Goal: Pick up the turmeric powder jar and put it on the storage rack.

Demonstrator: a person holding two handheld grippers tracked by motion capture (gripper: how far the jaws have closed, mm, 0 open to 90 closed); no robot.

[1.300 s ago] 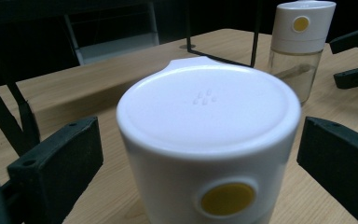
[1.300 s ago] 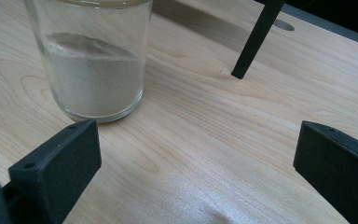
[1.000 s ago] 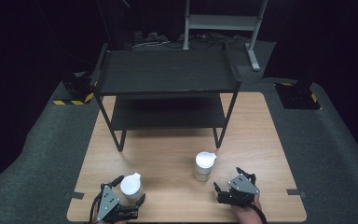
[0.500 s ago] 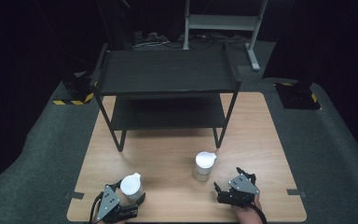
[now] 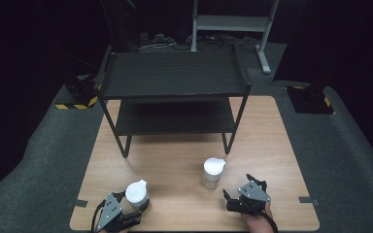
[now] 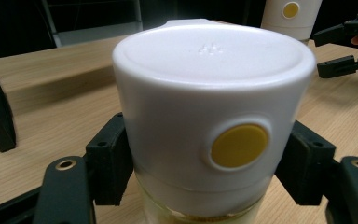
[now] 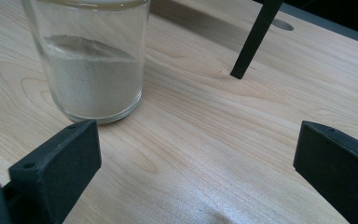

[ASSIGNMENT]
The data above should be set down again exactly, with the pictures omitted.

[SOLUTION]
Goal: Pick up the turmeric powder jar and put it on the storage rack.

Demonstrator: a person holding two handheld grippers tracked by motion capture (gripper: how far the jaws have closed, mm, 0 open to 90 closed); no robot.

[1.300 s ago] 
[1.300 s ago] 
[1.000 s ago] 
[0.500 s ago] 
[now] 
[now] 
[now] 

No more work is needed for this exercise.